- **Your objective**:
Go through the data below and repeat it exactly, skipping each picture.

-- Opening Marker --

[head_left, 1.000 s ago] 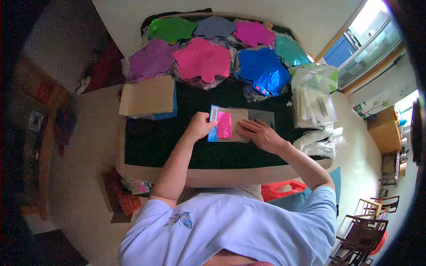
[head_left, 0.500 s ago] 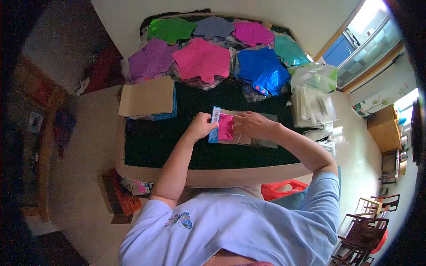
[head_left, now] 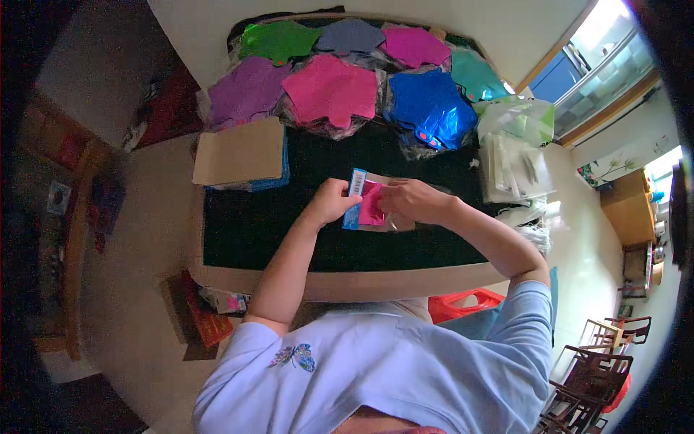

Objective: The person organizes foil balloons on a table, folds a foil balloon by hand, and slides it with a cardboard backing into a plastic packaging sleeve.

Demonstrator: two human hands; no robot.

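Observation:
My left hand (head_left: 330, 203) pinches the left edge of a card (head_left: 353, 194) that has a blue strip with a barcode. A shiny pink piece (head_left: 371, 205) lies on the card beside the strip. My right hand (head_left: 416, 202) is closed at the right part of the card, its fingertips at the clear plastic sleeve (head_left: 400, 222) and the pink piece's right edge. What those fingertips pinch is partly hidden. The card rests over the dark green table mat (head_left: 311, 242).
A stack of brown cards (head_left: 241, 153) lies left. Behind are pink (head_left: 331, 88), blue (head_left: 431, 105), purple (head_left: 247, 90), green (head_left: 279, 40) and other coloured sheets in plastic. Clear bags (head_left: 512, 168) and white strings (head_left: 533, 235) sit at the right.
My right hand has gone from lying flat on the card to closed near the pink piece. The clear sleeve that stuck out to the right is now drawn in toward the card.

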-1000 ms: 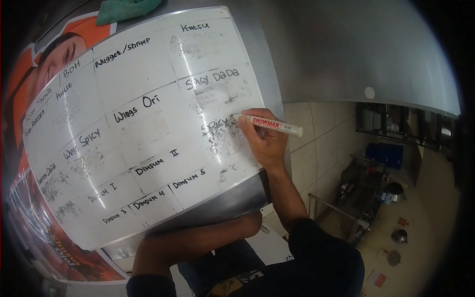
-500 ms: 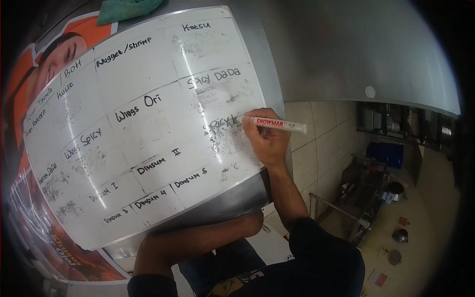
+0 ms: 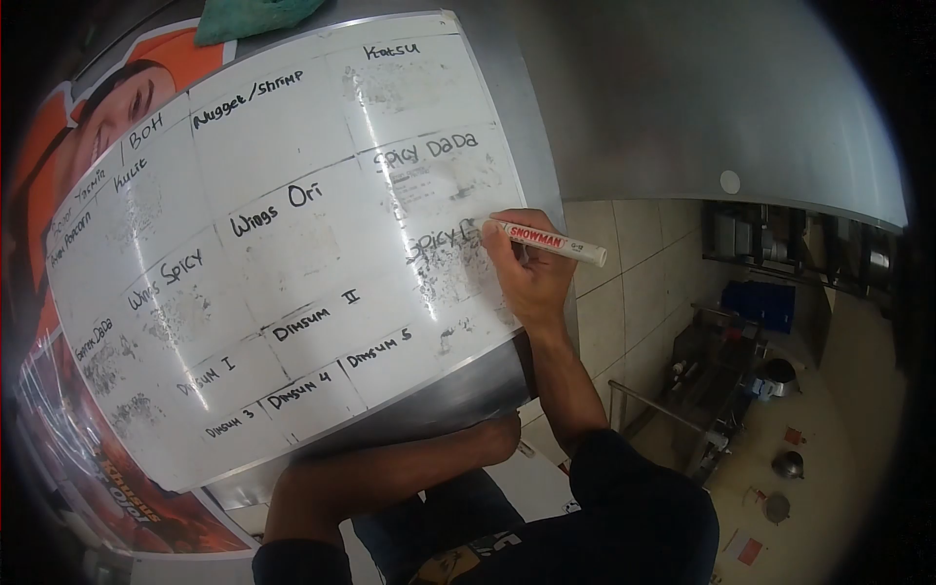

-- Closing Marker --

- **Output for this task**:
[head_left, 1.000 s ago] 
[head_left, 0.500 s ago] 
[head_left, now] 

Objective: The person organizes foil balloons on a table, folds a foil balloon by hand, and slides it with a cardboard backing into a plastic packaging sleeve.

Demonstrator: two human hands; no robot.

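Observation:
My left hand (head_left: 330, 203) pinches the left edge of a card (head_left: 353, 194) that has a blue strip with a barcode. A shiny pink piece (head_left: 371, 205) lies on the card beside the strip. My right hand (head_left: 416, 202) is closed at the right part of the card, its fingertips at the clear plastic sleeve (head_left: 400, 222) and the pink piece's right edge. What those fingertips pinch is partly hidden. The card rests over the dark green table mat (head_left: 311, 242).
A stack of brown cards (head_left: 241, 153) lies left. Behind are pink (head_left: 331, 88), blue (head_left: 431, 105), purple (head_left: 247, 90), green (head_left: 279, 40) and other coloured sheets in plastic. Clear bags (head_left: 512, 168) and white strings (head_left: 533, 235) sit at the right.
My right hand has gone from lying flat on the card to closed near the pink piece. The clear sleeve that stuck out to the right is now drawn in toward the card.
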
-1000 ms: 
-500 ms: 
+0 ms: 

No further output is required here.